Scuola e coronavirus: presidi chiedono risorse e revisione responsabilità penale

Il presidente dellʼAssociazione nazionale presidi mette fretta al ministero dell’Istruzione: servono risorse adeguate e c’è il nodo della responsabilità penale

I presidi mettono pressione al ministero dell’Istruzione in vista della partenza dell’anno scolastico 2020-2021. Presentando il vademecum per l’avvio del nuovo anno, il presidente dell’Associazione nazionale presidi, Antonello Giannelli, ha evidenziato che al governo “i dirigenti chiedono risorse adeguate per organizzare al meglio il rientro a scuola in sicurezza. Servono locali, banchi monoposto e un ampliamento dell’organico”.

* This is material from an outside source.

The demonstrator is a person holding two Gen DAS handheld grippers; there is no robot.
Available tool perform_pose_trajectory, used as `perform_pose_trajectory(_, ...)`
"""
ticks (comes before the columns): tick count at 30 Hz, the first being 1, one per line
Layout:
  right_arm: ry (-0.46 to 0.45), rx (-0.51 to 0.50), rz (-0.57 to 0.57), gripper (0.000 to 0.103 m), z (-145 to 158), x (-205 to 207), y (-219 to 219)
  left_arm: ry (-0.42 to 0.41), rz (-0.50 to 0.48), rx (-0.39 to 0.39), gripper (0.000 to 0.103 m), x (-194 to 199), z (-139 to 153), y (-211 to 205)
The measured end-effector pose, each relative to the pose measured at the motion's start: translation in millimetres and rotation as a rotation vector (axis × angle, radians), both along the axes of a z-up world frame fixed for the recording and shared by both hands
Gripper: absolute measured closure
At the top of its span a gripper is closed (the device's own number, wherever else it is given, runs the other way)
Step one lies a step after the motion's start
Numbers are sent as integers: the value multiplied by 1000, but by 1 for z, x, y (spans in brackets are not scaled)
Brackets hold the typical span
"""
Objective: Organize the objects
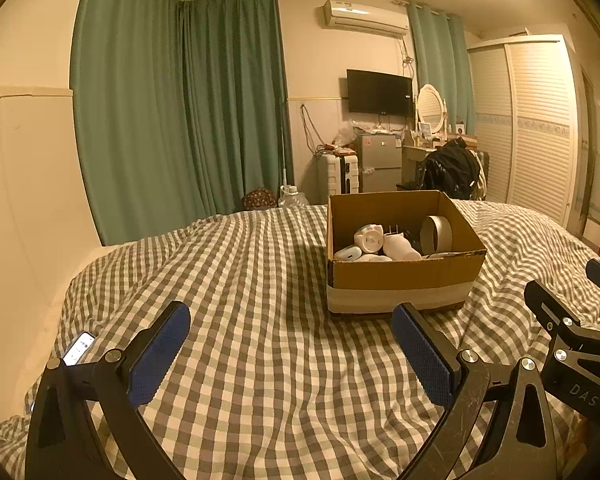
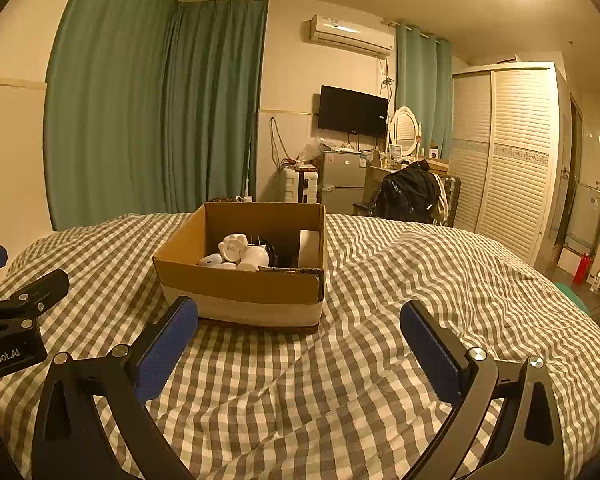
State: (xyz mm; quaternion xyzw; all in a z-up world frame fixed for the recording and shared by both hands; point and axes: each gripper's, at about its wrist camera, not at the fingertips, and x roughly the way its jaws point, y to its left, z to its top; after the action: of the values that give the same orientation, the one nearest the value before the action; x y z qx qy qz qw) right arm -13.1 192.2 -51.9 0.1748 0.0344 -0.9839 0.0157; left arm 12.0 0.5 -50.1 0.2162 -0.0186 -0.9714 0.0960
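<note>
Since both claws are empty and the small things already sit in the box, the tidying looks either almost done or just about to start; I cannot tell which.

In the left wrist view, the left claw [image 1: 292,354] is spread wide with nothing between its blue pads. It hangs over the bed [image 1: 236,280], which has a grey and white checked cover full of soft wrinkles. The cardboard box [image 1: 400,276] sits on the bed ahead and a bit to the right. Inside it are some white toys [image 1: 380,242] and a roll of tape [image 1: 436,233]. A phone [image 1: 79,347] with its screen lit lies on the bed at the left edge, near the claw. It may be the next thing to pick up, and that would need a slow, flat pinch on soft bedding.

In the right wrist view, the right claw [image 2: 300,344] is wide apart too and holds nothing. The box is just ahead of it, near its left pad. The bed to the right is bare.

The room has green curtains [image 2: 140,100], a TV [image 2: 352,111] on the wall, a small fridge [image 2: 342,176] and a white wardrobe [image 2: 508,152].
</note>
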Motion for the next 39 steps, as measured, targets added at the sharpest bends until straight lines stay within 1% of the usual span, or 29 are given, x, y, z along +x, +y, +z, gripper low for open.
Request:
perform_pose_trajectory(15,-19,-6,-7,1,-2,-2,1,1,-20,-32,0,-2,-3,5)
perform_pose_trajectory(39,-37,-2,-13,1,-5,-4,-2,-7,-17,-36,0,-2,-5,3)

Tra i nodi che stanno particolarmente a cuore ai presidi, c’è anche la questione della responsabilità penale: “Abbiamo chiesto al governo di rivedere la responsabilità penale imputabile ai dirigenti scolastici”, ha aggiunto Giannelli. Se il dirigente scolastico “attua il protocollo sanitario allora non gli si deve imputare nulla”, sarebbe ovviamente un controsenso, visto che le linee guida vengono tracciate dal governo con il supporto del comitato tecnico scientifico. “Non parliamo di scudo penale, perché quello fa riferimento a soggetti che hanno commesso reati, e i presidi non sono delinquenti o malfattori”, ha sottolineato ancora il numero uno dell’Anp.

Scuola: cosa succede in caso di nuovi positivi?

L’impennata dei contagi degli ultimi giorni non lascia dormire comunque sonni tranquilli. Anzi, sono in tanti coloro i quali pensano che la riapertura delle scuole possa durare ben poco. Se ci sarà un nuovo positivo in un istituto, come ci si comporterà? “Bisognerà valutare la chiusura dell’istituto solo di concerto con l’autorità sanitaria, cioè la Asl, e dopo avere valutato le circostanze. Non ci possono essere regole generali né ci si può affidare esclusivamente a parametri numerici”, conclude Giannelli.